* **MATERIAL PROVIDED**:
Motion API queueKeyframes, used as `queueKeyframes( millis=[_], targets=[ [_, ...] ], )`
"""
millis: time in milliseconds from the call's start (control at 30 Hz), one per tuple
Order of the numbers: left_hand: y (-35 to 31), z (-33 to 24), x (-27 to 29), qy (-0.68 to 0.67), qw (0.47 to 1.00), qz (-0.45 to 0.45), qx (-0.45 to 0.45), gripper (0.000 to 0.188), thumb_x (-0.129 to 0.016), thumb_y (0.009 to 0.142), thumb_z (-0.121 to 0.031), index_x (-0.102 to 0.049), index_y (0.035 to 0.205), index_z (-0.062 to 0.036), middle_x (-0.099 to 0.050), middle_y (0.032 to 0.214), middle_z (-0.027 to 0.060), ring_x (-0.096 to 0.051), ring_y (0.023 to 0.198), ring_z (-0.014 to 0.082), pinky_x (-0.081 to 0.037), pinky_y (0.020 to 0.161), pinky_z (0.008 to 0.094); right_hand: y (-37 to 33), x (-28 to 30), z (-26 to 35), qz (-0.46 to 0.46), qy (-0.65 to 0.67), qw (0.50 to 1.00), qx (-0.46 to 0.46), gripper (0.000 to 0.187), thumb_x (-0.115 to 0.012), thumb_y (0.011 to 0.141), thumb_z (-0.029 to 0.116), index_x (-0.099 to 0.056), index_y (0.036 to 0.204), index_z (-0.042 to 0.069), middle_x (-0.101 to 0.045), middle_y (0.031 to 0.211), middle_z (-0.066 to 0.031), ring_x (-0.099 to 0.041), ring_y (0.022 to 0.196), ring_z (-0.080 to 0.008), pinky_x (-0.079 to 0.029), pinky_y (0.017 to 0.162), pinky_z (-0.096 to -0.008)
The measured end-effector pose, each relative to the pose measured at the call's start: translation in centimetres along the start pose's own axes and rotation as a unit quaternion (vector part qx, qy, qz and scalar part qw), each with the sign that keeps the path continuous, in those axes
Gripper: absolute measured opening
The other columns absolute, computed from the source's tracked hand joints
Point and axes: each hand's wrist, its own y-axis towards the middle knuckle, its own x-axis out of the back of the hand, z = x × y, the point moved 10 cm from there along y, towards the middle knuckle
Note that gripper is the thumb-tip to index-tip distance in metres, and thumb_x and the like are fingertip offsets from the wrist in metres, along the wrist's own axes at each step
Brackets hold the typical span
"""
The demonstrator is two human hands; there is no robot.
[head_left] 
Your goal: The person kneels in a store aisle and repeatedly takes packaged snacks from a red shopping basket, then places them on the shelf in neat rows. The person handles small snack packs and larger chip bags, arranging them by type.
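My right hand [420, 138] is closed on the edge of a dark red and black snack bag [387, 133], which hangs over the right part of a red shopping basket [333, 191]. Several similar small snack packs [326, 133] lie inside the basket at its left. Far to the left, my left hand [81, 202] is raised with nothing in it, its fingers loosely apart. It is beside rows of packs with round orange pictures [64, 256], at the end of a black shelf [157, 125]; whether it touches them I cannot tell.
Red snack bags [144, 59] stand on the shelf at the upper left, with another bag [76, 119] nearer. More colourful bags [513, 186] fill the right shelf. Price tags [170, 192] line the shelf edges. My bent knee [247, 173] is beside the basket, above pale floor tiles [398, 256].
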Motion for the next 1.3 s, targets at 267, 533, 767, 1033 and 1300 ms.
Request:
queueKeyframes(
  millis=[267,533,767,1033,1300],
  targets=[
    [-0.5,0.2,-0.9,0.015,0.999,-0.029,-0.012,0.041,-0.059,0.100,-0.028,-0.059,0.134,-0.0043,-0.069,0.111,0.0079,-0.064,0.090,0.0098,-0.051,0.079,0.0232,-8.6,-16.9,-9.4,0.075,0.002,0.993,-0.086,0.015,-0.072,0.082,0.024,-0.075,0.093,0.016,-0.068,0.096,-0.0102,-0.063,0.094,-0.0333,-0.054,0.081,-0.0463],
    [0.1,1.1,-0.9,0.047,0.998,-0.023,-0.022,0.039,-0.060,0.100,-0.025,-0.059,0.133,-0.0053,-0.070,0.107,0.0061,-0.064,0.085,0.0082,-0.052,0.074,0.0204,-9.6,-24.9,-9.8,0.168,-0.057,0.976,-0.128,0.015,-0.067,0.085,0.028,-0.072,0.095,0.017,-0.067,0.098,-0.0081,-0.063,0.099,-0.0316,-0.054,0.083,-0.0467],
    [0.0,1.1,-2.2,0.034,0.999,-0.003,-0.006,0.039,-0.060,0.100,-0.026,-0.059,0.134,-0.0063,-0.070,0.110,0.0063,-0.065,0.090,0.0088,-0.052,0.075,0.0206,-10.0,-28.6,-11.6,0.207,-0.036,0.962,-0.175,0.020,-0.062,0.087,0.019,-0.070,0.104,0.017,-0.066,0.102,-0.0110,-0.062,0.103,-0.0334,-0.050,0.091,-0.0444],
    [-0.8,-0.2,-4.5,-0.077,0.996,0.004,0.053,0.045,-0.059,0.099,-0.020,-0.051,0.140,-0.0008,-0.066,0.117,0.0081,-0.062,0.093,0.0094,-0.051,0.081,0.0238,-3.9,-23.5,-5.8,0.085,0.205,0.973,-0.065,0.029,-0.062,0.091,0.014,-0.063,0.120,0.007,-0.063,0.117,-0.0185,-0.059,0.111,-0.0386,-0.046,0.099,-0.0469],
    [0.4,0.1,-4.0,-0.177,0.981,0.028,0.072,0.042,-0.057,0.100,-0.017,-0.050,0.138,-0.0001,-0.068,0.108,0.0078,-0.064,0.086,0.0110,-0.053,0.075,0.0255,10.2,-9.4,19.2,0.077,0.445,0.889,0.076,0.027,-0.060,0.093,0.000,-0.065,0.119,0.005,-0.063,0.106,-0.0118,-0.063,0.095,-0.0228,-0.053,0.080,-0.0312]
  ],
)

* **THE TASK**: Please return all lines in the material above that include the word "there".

* **SOLUTION TO THIS PROBLEM**:
Point and axes: each hand's wrist, its own y-axis towards the middle knuckle, its own x-axis out of the back of the hand, z = x × y, the point moved 10 cm from there along y, towards the middle knuckle
The demonstrator is two human hands; there is no robot.

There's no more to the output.